And the knowledge that we don't control our children is also something we're
looking at, on a philosophical level.

To be honest, I keep thinking about Charlie Stross and his corporate charters
written in Python, then reminding myself that is not yet a practicable plan.

------
sova
Training seven or more people to "carry the baton of culture" once core
leadership is gone. Making sure they keep their kinetic cultural fire going,
so-to-speak.

That and getting more artists into the mix. Also, having a good corporate
slogan can help. I think if your company contributes knowingly to the greater
good, and you make that a core foundation of your company culture, it can last
far beyond one person's contributions.

------
dbrunton
You can do it!

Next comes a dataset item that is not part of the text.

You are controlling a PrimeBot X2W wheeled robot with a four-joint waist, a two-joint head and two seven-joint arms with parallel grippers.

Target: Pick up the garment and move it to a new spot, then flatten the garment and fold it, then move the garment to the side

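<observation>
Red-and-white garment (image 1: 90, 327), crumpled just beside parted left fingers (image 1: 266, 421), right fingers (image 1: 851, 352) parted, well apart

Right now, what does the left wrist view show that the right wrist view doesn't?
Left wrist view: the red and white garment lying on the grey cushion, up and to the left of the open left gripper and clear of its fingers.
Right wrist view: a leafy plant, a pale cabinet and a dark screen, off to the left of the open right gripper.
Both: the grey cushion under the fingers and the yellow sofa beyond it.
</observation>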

Have a mission.

Imagine a kid dribbling a basketball along the baseline, while staring
intently out-of-bounds. "What are you doing, kid?" "Making sure I don't go
over the line!" Coach tells the kid to focus instead on moving toward the
goal.

It's definitely possible to do well while doing good, but in order for that to
happen, you really need to focus on what the good is, not on not-evil. It may
require a suspension of your belief that the two are in tension; Kierkegaard
might call this a "teleological suspension of the ethical."

I think a great example of this is news organizations (there is also a warning
there, I suppose). The focus isn't "maximize shareholder value while hopefully
not forgetting about news" (well, again, a warning). The focus is "truth at
all costs" and the profit is a thing that inevitably happens by running it as
a business.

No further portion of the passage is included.